▶ _What is being asked_: Every line of the listing below from the one with "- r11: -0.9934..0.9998" up to and including the one with "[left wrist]" should be retyped exactly, and nothing else; pictures are not part of the copy.

▶ _Given data_:
↓↓↓

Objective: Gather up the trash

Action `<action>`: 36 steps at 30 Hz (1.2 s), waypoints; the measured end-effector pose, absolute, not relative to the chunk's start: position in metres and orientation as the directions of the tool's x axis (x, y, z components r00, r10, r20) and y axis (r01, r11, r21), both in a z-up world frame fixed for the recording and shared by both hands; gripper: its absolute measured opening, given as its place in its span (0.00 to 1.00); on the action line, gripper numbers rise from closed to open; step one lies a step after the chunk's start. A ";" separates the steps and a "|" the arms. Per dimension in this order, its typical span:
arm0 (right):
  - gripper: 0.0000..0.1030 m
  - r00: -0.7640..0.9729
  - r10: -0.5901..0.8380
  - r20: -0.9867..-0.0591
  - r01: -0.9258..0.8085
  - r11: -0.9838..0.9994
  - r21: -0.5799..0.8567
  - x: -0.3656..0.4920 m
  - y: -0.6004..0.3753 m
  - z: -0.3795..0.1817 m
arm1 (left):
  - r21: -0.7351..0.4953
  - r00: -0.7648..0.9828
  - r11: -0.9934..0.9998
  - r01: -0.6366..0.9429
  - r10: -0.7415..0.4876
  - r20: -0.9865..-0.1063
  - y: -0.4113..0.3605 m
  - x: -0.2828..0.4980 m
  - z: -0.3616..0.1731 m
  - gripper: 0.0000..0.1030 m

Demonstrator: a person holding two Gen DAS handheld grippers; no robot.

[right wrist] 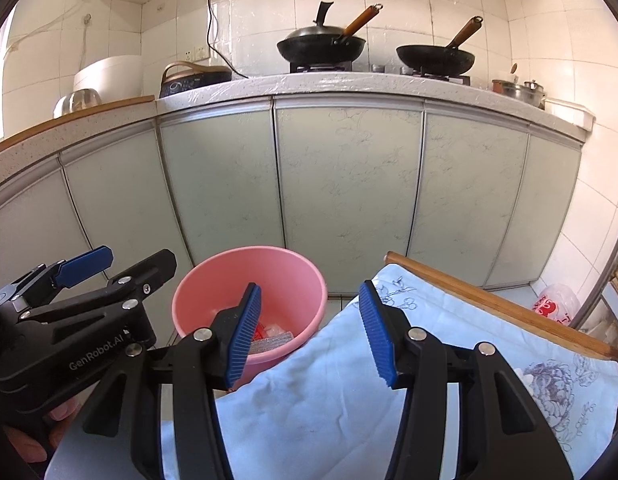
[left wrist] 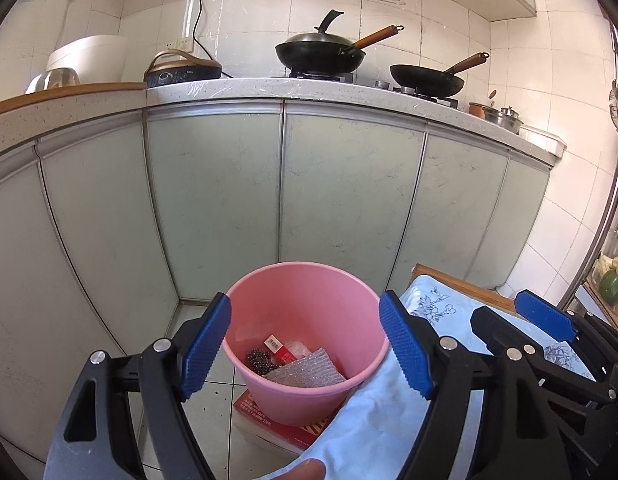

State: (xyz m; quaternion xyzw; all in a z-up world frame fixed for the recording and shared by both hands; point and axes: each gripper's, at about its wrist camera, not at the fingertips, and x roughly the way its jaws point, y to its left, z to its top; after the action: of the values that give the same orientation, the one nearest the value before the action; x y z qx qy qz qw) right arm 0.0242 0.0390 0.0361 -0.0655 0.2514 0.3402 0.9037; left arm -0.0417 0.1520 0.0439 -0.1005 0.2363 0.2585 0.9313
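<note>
Both grippers are held above a cloth-covered table edge in a tiled kitchen, and neither has anything between its pads. The left gripper (left wrist: pixel 305 346) is seen spread wide, its blue pads framing the pink bucket (left wrist: pixel 305 320), which sits at twelve o'clock, just ahead of and below the fingertips. The right gripper (right wrist: pixel 311 336) is held about half open, also empty; from it the bucket (right wrist: pixel 249 288) is found at about eleven o'clock, partly hidden behind its left pad, so the left gripper is judged the nearer and better lined up over the bucket's mouth.

Trash already collected is seen lying on the bucket's floor: a sheet of bubble wrap (left wrist: pixel 305 372), a red packet with a barcode label (left wrist: pixel 279 350) and a dark beaded clump (left wrist: pixel 259 359). The bucket is stood on a red box (left wrist: pixel 265 420) on the floor tiles, touching the hanging corner of the light blue cloth (right wrist: pixel 329 392). No loose trash is visible on the cloth itself.

Beyond, pale cabinet doors (left wrist: pixel 213 188) are seen at twelve o'clock, with two woks (left wrist: pixel 321 56) left on the hob above.
</note>
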 end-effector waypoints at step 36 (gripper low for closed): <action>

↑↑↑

▶ _Problem solution_:
  - r11: -0.9934..0.9998
  - r01: -0.6366..0.9429
  - r10: -0.7415..0.4876
  - r20: -0.9865..-0.1063
  - y: -0.4113..0.3605 m
  - x: -0.2828..0.4980 m
  - z: -0.3616..0.1731 m
  - gripper: 0.0000..0.1030 m

Demonstrator: a person holding two Gen DAS handheld grippers; no robot.

[right wrist] 
[left wrist] 

No additional response is needed to complete this exercise.